DATASET EXCERPTS
━━━━━━━━━━
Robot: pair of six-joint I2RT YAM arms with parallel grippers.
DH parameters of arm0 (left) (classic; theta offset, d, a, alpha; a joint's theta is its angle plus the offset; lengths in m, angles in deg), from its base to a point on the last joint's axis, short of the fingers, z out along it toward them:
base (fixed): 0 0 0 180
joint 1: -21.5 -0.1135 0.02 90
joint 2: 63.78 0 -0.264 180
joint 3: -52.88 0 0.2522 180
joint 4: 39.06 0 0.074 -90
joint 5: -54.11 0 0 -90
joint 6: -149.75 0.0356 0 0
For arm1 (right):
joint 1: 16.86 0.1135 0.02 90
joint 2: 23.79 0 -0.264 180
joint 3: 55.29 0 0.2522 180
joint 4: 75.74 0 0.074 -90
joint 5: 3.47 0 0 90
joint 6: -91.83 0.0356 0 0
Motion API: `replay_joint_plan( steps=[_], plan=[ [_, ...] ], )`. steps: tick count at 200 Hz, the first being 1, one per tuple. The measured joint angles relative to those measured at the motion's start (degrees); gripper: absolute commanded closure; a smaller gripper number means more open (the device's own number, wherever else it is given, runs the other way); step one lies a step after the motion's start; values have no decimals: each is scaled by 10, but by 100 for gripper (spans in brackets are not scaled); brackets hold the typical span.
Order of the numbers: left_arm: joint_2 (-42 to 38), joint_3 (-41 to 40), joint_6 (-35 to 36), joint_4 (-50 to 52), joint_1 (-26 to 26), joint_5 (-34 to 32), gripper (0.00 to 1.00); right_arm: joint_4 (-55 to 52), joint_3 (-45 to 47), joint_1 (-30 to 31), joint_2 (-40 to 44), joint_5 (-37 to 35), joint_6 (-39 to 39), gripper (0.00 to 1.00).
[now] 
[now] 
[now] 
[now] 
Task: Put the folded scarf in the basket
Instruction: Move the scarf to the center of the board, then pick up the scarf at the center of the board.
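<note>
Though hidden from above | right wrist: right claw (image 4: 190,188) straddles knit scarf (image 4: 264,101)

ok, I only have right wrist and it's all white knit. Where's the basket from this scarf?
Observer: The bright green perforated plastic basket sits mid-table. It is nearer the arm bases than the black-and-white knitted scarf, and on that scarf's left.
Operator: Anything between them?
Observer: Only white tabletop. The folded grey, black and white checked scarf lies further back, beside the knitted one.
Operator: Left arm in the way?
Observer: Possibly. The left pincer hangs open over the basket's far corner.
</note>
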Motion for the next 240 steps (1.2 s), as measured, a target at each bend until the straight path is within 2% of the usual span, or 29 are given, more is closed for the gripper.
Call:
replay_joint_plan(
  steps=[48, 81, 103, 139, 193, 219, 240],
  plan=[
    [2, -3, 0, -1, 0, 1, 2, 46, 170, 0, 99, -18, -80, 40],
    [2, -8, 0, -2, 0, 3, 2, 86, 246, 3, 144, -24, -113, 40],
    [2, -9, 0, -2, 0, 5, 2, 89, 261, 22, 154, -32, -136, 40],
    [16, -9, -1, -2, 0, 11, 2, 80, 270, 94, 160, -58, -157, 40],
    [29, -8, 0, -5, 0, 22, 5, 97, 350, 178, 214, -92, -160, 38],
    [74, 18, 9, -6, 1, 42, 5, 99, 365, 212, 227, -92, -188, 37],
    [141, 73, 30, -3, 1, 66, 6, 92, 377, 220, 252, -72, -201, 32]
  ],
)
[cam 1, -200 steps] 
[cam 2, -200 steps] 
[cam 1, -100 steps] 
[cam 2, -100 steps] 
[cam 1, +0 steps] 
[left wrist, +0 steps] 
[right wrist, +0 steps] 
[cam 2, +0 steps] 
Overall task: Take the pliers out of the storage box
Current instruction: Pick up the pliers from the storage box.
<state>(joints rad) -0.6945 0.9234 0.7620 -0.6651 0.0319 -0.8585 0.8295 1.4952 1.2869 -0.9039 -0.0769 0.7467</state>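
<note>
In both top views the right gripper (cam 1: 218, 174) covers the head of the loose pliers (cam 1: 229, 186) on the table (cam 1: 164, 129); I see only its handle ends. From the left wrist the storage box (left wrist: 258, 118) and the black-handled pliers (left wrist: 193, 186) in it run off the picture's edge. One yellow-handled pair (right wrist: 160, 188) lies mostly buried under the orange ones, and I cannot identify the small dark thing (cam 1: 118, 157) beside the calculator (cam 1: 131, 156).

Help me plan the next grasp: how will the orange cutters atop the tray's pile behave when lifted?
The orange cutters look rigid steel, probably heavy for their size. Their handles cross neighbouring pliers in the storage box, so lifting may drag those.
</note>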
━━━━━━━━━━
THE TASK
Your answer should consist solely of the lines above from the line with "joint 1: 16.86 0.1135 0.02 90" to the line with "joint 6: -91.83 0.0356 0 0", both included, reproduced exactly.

EXERCISE RESPONSE
joint 1: 16.86 0.1135 0.02 90
joint 2: 23.79 0 -0.264 180
joint 3: 55.29 0 0.2522 180
joint 4: 75.74 0 0.074 -90
joint 5: 3.47 0 0 90
joint 6: -91.83 0.0356 0 0

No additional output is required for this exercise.